ICSSPE was founded in the late 1950s with the aims of maintaining an inclusive perspective on the different disciplines of sport, sport science and physical education, and of furthering a continuing collaboration between them. It brings together a wide range of scientific and professional organisations of various sport branches and disciplines, and creates the possibility for interdisciplinary collaboration.
ICSSPE is the world’s largest network of organisations and institutions concerned with sport, sport science and physical education, accounting for millions of people. Among others, the Council belongs to the associated bodies of UNESCO and co-operates with the sport movement. By fostering sport, exercise, education and health, ICSSPE contributes to the development of human society. The organisation operates with the intention to:
Social Inclusion - a part of ICSSPE’s DNA! It is an important part of the rationale for creating ICSSPE, and continues to guide its work.

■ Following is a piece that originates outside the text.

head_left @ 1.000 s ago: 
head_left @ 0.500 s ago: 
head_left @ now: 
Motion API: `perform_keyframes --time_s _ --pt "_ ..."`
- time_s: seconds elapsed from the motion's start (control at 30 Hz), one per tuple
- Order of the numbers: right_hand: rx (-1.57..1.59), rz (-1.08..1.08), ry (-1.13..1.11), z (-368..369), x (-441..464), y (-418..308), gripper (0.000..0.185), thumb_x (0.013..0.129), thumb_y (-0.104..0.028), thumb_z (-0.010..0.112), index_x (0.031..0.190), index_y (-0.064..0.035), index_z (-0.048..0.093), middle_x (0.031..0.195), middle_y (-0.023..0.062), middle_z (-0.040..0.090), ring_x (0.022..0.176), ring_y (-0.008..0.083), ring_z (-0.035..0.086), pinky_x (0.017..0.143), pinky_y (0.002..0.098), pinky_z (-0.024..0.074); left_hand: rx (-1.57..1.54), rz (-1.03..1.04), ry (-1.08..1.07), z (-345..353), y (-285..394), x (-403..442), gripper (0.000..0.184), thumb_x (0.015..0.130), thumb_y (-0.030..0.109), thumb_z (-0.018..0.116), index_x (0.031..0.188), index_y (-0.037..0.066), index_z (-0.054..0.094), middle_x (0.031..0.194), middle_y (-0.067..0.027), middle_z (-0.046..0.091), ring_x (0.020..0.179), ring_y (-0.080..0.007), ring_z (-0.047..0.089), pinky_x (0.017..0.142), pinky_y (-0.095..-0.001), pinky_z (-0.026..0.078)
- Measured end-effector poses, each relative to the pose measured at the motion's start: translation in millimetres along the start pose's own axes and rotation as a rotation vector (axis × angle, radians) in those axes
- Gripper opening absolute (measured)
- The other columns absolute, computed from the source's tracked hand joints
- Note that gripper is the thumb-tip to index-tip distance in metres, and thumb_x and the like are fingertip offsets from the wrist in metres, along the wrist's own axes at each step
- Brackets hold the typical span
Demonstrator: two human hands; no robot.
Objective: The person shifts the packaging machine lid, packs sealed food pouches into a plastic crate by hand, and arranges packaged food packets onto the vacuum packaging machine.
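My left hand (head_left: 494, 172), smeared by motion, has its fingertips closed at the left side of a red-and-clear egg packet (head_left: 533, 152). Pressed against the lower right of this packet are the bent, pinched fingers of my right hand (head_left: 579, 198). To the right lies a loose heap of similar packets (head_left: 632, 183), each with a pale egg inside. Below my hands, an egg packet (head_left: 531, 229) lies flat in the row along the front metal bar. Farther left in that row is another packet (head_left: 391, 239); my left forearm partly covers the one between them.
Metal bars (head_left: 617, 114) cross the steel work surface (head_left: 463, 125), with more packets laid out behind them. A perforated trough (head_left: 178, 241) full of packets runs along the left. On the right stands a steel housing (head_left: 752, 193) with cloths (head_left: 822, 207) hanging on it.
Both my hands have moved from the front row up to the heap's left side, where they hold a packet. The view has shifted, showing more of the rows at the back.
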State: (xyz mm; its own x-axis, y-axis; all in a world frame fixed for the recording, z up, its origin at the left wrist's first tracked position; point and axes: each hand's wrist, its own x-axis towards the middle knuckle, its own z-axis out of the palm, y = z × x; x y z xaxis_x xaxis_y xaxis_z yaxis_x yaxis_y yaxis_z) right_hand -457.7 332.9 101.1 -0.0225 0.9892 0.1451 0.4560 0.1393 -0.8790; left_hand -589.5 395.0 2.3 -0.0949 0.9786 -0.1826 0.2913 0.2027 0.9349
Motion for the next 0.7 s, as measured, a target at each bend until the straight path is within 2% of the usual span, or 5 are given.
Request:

ICSSPE staff have planned and delivered the highly popular ’Communities and Crisis - Inclusive Development through Sport seminar’ for many years, and staff have had central roles in the development of two Handbooks with the IFRC Reference Centre for Psychosocial Support of the Red Cross: ‘Psychosocial Interventions for Persons with a Disability’; and ‘Sport and Physical Activities as Psycho-Social Interventions’.
In addition, Richard Bailey’s model of social inclusion through sport (Educational Review 57(1), 2005) is the most cited framework currently available. A free version is available HERE.
ICSSPE’s role in the ASPIRE project centres on research. This involves managing surveys and consensus studies, and writing chapters on refugees and psychosocial support. In addition, ICSSPE staff contribute by sharing their experience / knowledge / research in psychosocial support through sport, with sport for persons with disabilities, with sport as post disaster intervention, and more generally in the areas of inclusion, gender and culture issues. ICSSPE staff also have a great deal of experience developing practical / teaching material, and this will be shared with project partners, as necessary.
Richard Bailey is an internationally recognized authority on physical activity and human development. He has directed studies that have influenced policy and practice both nationally and internationally. A former teacher in Primary and Secondary Schools, teacher trainer, coach and coach educator, Richard has been a Full Professor at Canterbury, Roehampton, Birmingham and Liverpool John Moores Universities in the UK. He now works at ICSSPE, in Berlin, and directs his own research consultancy, with clients including the OECD, the English Premier League, the Professional Golfers Association, Sports Coach UK, and Nike. Richard is also an author (25 books) and blogger (including a regular column on physical activity and wellbeing for Psychology Today magazine).
Richard has undertaken funded research in every continent of the world. He has worked with UNESCO as Expert Adviser for Physical Education, the World Health Organization, the European Union, and many similar agencies, and now acts as the OECD’s Lead Expert for Physical Education. He has carried out research on behalf of the English and Scottish governments, numerous educational and sports agencies. He was a contributing consultant for both Nike-led Designed to Move and Active Kids Do Better initiatives, and has directed numerous scientific reviews, including the most comprehensive review ever published on the benefits of physical education and sport (BERA, 2007‐2008), the UK’s independent review of player development in sport (sportscoach, 2008‐2009), and the IOC-funded study of the contribution made by Sport in Education (IOC, 2004).
Katrin Koenen is Director Scientific Affairs at the International Council of Sport Science and Physical Education (ICSSPE), where she is responsible for scientific publications, organizer of scientific events and developer of publication and event concepts. Her core areas in sport science are Adapted Physical Activity, sport for persons with a disability and inclusion, and sport for development, always with a focus on gender issues. Grant applications as well as the scientific work in these projects are within her scope.
Prior to her engagement with ICSSPE, Katrin has worked in a public relation and communication agency and served between 1996 and 2004 as a publications and communications manager for one of the main sponsors of the Paralympic Games. As former PE teacher, she worked for an elementary school in Berlin, Germany, and spent seven months in Cape Town, South Africa, in a sport-for-development project of the University of Heidelberg and University of the Western Cape, developing Physical Education in schools.